Sam Bankman-Fried sent to ‘notoriously hard’ prison in California
“He’s gone from a five-star hotel down to a one-star hotel,” said one federal prison consultant, in reference to Bankman-Fried’s move from Brooklyn to Victorville.

The Federal Bureau of Prisons transferred Sam Bankman-Fried to a prison in California as of Wednesday, according to the BOP’s inmate database. The disgraced founder of the failed crypto exchange FTX was previously in Oklahoma for about two weeks from late March through April at a federal transit center for prisoners. Before then, he resided in Brooklyn’s Metropolitan Detention Center. Now, he is at one of two federal, medium-security prisons for men in Victorville, a small city east of Los Angeles.
“He’s gone from a five-star hotel down to a one-star hotel,” Larry Levine, a federal prison consultant and former inmate, told Fortune, comparing Bankman-Fried’s accommodations in Brooklyn to those in Victorville. “It’s that much of a difference.”
Kyle Sandler, a prison consultant who was released from federal custody a year ago, echoed Levine and said Victorville was a “notoriously hard” federal prison. “He’s in real prison now,” he added.
In 2014, the District of Columbia Corrections Information Council, an oversight organization that monitors the prisons in which inmates from D.C. are detained, reported that Victorville prisoners witnessed high levels of violence, including gang-related deaths and assaults.
A spokesperson for the BOP declined to say whether the prison in the California city is Bankman-Fried’s long-term destination and didn’t immediately respond to a request for comment on the prison’s conditions.
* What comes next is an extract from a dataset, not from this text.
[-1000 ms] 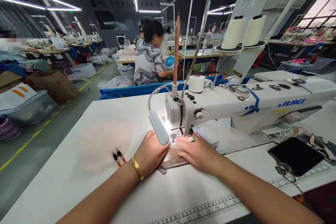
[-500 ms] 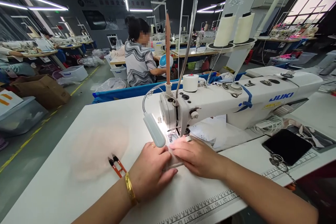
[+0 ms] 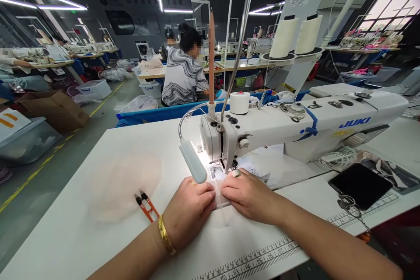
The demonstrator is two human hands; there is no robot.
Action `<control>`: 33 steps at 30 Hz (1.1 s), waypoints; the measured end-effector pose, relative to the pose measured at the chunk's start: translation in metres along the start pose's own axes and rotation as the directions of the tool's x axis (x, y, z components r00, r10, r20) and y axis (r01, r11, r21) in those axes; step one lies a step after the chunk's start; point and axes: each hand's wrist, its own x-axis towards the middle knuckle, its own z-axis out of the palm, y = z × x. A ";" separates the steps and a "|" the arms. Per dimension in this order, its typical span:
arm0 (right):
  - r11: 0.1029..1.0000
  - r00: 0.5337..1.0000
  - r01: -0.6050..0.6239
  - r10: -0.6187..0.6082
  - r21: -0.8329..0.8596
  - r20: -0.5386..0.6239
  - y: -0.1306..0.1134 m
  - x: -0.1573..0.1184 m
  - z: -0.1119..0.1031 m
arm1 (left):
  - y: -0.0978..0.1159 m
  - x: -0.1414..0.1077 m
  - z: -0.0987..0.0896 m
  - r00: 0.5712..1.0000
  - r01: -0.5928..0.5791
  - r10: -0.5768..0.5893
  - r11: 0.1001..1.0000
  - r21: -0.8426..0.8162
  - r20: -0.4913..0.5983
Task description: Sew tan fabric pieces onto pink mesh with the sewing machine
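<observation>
In front of the sewing machine's needle area lies a piece of sheer pale fabric point(image 3: 222, 197), with a thin light strip running along it toward the needle. My left hand point(image 3: 190, 205) grips the fabric's left side, fingers curled and thumb tucked under. On the right side, my right hand point(image 3: 249, 194) presses and pinches the fabric with its fingers together. The white sewing machine point(image 3: 262, 124) stands just beyond both hands. A grey lamp head point(image 3: 193, 162) hangs above my left fingers. Orange thread snips point(image 3: 146, 206) lie beside my left wrist, blades pointing away.
Pale pink sheer material point(image 3: 121, 183) lies flat at left on the white table point(image 3: 75, 240). A black phone point(image 3: 359, 183) with keys point(image 3: 349, 203) rests at right. Thread cones point(image 3: 282, 37) stand behind the machine. A co-worker point(image 3: 183, 70) sits ahead.
My hands have moved slightly apart, so more of the fabric shows between them. My left thumb has drawn in. The co-worker ahead has leaned to the right and a blue fan has dropped lower.
</observation>
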 end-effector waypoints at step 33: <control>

Levine guessed that Victorville was Bankman-Fried’s home for the foreseeable future. “It looks like he has been designated,” he said.
Lawyers for Bankman-Fried did not immediately respond to a request for comment.
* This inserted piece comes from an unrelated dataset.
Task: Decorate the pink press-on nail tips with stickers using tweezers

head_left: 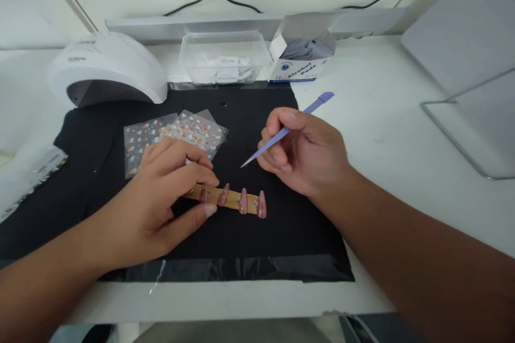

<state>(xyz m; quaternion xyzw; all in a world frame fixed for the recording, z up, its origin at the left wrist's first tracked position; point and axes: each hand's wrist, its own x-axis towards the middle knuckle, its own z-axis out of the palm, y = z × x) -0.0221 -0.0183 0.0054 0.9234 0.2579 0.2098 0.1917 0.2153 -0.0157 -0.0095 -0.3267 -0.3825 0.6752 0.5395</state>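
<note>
My left hand [167,201] has its thumb and fingers closed round the left part of a thin wooden strip [232,199]. Several pinkish, glossy false nails [262,204] stand in a row along the strip, and my fingers partly cover those at its left end. Between the thumb and fingers of my right hand [301,144] is a slim purple tool [277,138]. Its pale pointed tip is directed down and left, above the strip and apart from it. Clear sticker sheets [145,136] with small orange and white prints lie overlapping behind my left hand.
A black mat [281,241] covers the white table. At the back stand a white dome-shaped lamp [108,64], a clear plastic box [223,59] with packets, and an open alcohol pads box [300,61]. A metal-framed stand [458,139] is at right.
</note>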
The arrival of the onetime crypto mogul in California potentially puts an end to speculation on where Bankman-Fried would reside after a federal judge sentenced him to 25 years in prison in March 2024. A jury previously found the former CEO guilty of fraud for siphoning more than $8 billion of customer funds from his crypto exchange in one of the largest financial crimes in U.S. history.
Throughout his trial, Bankman-Fried had been in a Brooklyn holding facility in a section reserved for high-profile inmates like Sean “Diddy” Combs and Luigi Mangione. The judge presiding over his case recommended that the BOP transfer him to a prison in California to be closer to his parents, who are professors at Stanford University, in the Palo Alto area, about 400 miles north of Victorville.
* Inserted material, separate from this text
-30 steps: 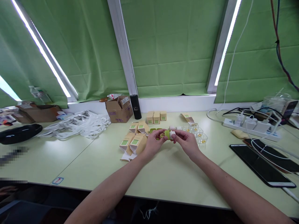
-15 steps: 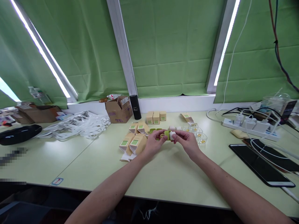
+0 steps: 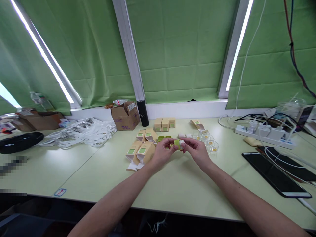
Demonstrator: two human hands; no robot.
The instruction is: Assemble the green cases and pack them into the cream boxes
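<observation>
At mid-table my left hand (image 3: 164, 152) grips a small green ring-like piece (image 3: 177, 144) between thumb and fingers. A small white piece (image 3: 182, 144) is pinched in my right hand (image 3: 198, 151), up against the green one. Several opened cardboard boxes (image 3: 146, 150) with green labels stand beside my left hand. Behind that hand lie more green pieces (image 3: 164, 137). Small clear containers (image 3: 213, 146) with yellow spots sit just past my right hand, near more white pieces (image 3: 184, 135).
Three small cartons (image 3: 165, 124), a brown box (image 3: 125, 117) and a black cylinder (image 3: 143, 113) stand at the back. White straps (image 3: 81, 131) lie left. A power strip (image 3: 265, 136), cables and a phone (image 3: 275, 174) occupy the right.
The green piece has turned slightly in my fingers, and the white piece sits closer against it. Both arms have hardly moved.
</observation>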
Bankman-Fried’s lawyers, however, asked for him to remain in Brooklyn as he appealed the jury’s guilty verdict.
In addition to his appeal, Bankman-Fried is reportedly seeking a pardon from President Donald Trump. Before the BOP transferred him from Brooklyn to Oklahoma, the former CEO waged a media blitz in an apparent bid to curry favor with the president. He even conducted an unauthorized video interview from prison with Tucker Carlson, the former Fox News host who now has his own program.
The publicity stunt reportedly landed Bankman-Fried in solitary confinement and may result in further punishments against the onetime crypto wunderkind.